In the remaining part of the paper, we first give a brief outline of the concept-recognition task and discuss our data sources and dictionaries. We explain the evaluation methodology adopted and the results obtained. We then discuss the performance of concept recognizers based on a number of performance metrics such as precision and recall. We also analyze the suitability of a concept recognizer based on a number of subjective parameters such as ease of use, ability to customize, and scalability. We then describe how we used Mgrep to build the Open Biomedical Annotator Web Service. We conclude with a summary of our findings.
Concept recognition
In the domain of biomedical informatics, the task of concept recognition can be understood as mapping biomedical text to a representation of biomedical knowledge consisting of inter-related concepts, usually codified as an ontology or a thesaurus. Figure 1 illustrates the task of a concept recognizer.

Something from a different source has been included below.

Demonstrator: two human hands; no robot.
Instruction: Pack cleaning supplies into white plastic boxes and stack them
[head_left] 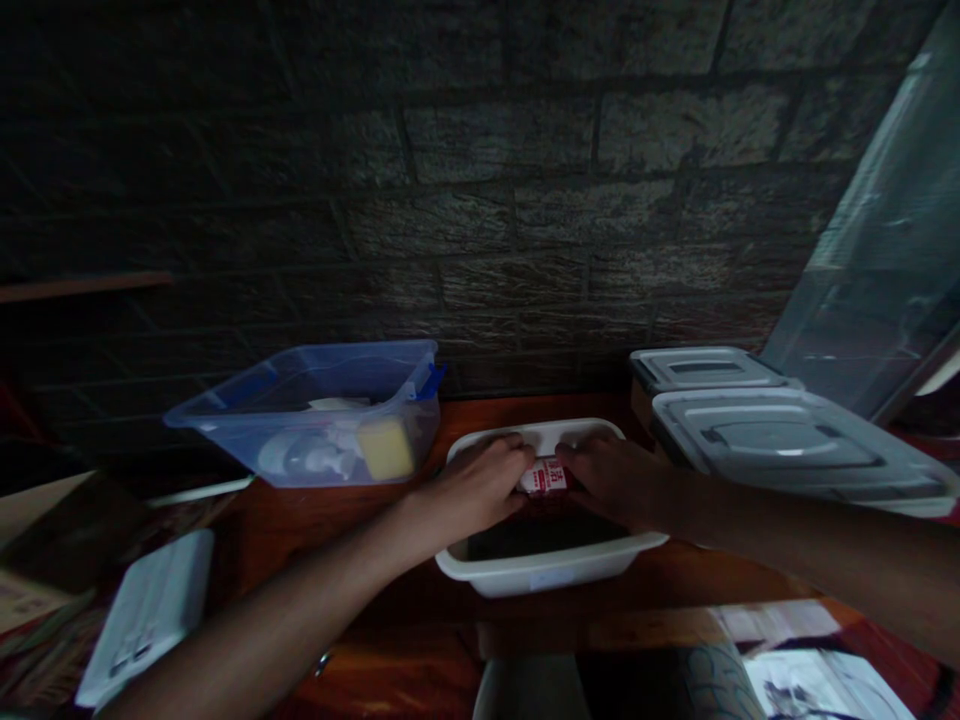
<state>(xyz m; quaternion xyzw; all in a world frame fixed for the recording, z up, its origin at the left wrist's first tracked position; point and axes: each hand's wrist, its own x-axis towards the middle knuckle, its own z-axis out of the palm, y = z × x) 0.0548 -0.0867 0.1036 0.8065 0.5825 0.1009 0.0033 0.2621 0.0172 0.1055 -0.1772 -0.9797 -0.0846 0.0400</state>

Most concept recognizers take as input a resource and a dictionary – which can be a flat list or taxonomy of hierarchically related terms – and produce annotated files. The concept recognizer in Figure 1 recognizes the string 'deficient' in the resource and maps it to the concept 'Deficiency' in the dictionary. Most concept recognizers leverage natural-language processing and computational linguistic techniques to some extent.